Program: Oral and Poster Abstracts
Type: Oral
Session: 703. Cellular Immunotherapies: Basic and Translational: Innovative T Cell Therapies for Unexplored Frontiers
Hematology Disease Topics & Pathways:
Biological therapies, Fundamental Science, AML, Acute Myeloid Malignancies, Research, Diseases, Therapies, Immunotherapy, Myeloid Malignancies
Monday, December 11, 2023: 3:30 PM

Zhenlong Li, PhD1*, Hejun Tang1*, Victoria Chen2*, Rui Ma1*, Jianying Zhang, PhD1*, Guido Marcucci, MD3,4, Jianhua Yu, PhD5 and Michael A Caligiuri, MD6,7,8,9

1Department of Hematology & Hematopoietic Cell Transplantation, City of Hope National Medical Center, City of Hope National Medical Center, Duarte, CA
2City of hope, Duarte, CA
3Hematology/HCT, City of Hope National Medical Center, Duarte, CA
4Department of Hematological Malignancies Translational Science, Gehr Family Center for Leukemia Research, Hematologic Malignancies and Stem Cell Transplantation Institute, Beckman Research Institute, City of Hope National Medical Center, Duarte, CA
5Department of Hematology & Hematopoietic Cell Transplantation, City of Hope National Medical Center, Duarte, CA
6City of Hope Comprehensive Cancer Center and Beckman Research Institute, Los Angeles, CA
7Department of Hematology & Hematopoietic Cell Transplantation, City of Hope National Medical Center, Los Angeles, CA
8Hematologic Malignancies and Stem Cell Transplantation Institute, City of Hope National Medical Center, Los Angeles, CA
9Department of Immuno-Oncology, City of Hope Beckman Research Institute, Los Angeles, CA

Acute myeloid leukemia (AML) is a devastating disease with a median 5-year survival of only 40-45% for patients younger than age 65 who are treated with standard chemotherapy.

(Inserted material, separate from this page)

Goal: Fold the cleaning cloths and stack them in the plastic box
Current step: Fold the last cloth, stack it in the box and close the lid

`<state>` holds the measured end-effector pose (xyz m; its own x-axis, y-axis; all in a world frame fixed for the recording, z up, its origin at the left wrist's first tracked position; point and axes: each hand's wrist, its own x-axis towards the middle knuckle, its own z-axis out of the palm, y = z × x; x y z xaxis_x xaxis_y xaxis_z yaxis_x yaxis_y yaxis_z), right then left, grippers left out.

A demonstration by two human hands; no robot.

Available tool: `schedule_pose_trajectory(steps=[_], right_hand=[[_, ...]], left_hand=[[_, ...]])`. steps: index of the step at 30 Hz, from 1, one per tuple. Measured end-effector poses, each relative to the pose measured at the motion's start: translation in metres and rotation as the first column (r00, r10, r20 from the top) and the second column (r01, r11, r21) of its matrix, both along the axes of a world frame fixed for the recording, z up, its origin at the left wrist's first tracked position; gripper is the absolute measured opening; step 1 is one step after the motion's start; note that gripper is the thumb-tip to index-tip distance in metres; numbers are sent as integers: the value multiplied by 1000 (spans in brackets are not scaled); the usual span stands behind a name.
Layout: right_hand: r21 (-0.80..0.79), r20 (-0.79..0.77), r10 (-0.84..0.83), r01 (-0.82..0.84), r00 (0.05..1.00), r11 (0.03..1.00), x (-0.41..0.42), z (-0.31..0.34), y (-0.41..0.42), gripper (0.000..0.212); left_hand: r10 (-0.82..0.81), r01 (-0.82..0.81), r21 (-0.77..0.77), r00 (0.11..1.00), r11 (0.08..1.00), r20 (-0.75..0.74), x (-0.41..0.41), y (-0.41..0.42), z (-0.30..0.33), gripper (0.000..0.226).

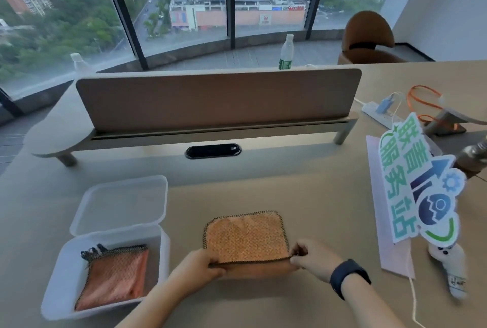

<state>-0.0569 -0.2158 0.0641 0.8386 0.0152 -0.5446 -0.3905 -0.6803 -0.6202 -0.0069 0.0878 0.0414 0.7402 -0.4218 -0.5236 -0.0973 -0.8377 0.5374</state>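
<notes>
- On the table (pixel 303 195), at 6 o'clock from the view's centre, an orange cloth (pixel 246 238) lies flat with its near edge lifted.
- The left hand (pixel 200 265) pinches the near-left corner of that cloth, fingers closed on the dark hem; the right hand (pixel 313 259) pinches the near-right corner the same way.
- At 8 o'clock sits the box (pixel 163 253), lid (pixel 121 203) hinged open toward 12 o'clock behind it.
- Inside the box lies a folded cloth (pixel 116 277), orange with a dark trim, roughly flat against the floor; whether it is one cloth or several stacked I cannot tell.
- Judged from this, at least one cloth is done and stored; the one in hand looks at the start of a fold, probably near edge carried over to the far edge.
- Left to do: finish folding it and lay it on top of the folded cloth.
- No other loose cloths show on the table, so this may be the last.
</notes>
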Motion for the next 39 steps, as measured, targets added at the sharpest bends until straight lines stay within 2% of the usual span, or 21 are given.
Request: schedule_pose_trajectory(steps=[3,8,11,19,26,29,32,34,36,39], right_hand=[[-39,-30,-11,10,1000,999,5,-16,3,19],[-150,111,-30,46,993,988,50,-16,8,20],[-198,143,-46,74,989,977,80,-23,12,8],[-299,120,-77,110,990,948,110,-60,16,12],[-354,120,-104,140,987,925,117,-77,18,10],[-376,145,-138,184,980,908,115,-78,20,11],[-386,283,-177,281,942,879,103,-66,28,24],[-326,362,-147,273,921,905,92,-57,44,25],[-276,382,-22,136,924,952,80,-57,65,19],[-260,337,144,-55,930,964,62,-63,91,17]], left_hand=[[51,-51,27,999,998,-14,-1,-2,-7,32],[309,-309,-20,950,951,38,26,-8,-5,23],[435,-433,-49,899,900,51,48,-15,-8,18],[553,-553,-12,831,833,58,72,-23,-38,36],[598,-602,1,794,799,105,75,-25,-53,34],[606,-616,6,777,788,168,75,-26,-52,26],[481,-526,0,778,850,403,70,-24,-50,22],[270,-329,25,815,944,512,69,-24,-52,22],[62,-120,82,859,989,509,71,-23,-55,27],[-148,88,156,891,984,430,74,-21,-57,41]])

Although in some cases allogeneic stem cell transplantation has proven to be curative, the treatment-related mortality and the risk for disease relapse due to persistence of leukemia stem cells (LSCs) remains relatively high. Therefore, safer and more effective novel therapeutic approaches are needed to improve the clinical outcomes of patients with AML. Innate lymphoid cell (ILC) is critical in mediating immune responses and regulating tissue homeostasis and inflammation. We recently reported that mouse ILC1s contribute to the control of AML by eliminating LSCs and inhibiting their differentiation into myeloid blasts, and functional impairment of mouse ILC1s in AML leads to the outgrowth of LSCs and disease relapse (Li et al., Nature Immunology. 2022). However, the full role and mechanistic characterization of human ILC1s in anti-tumor responses to AML remains to be fully explored.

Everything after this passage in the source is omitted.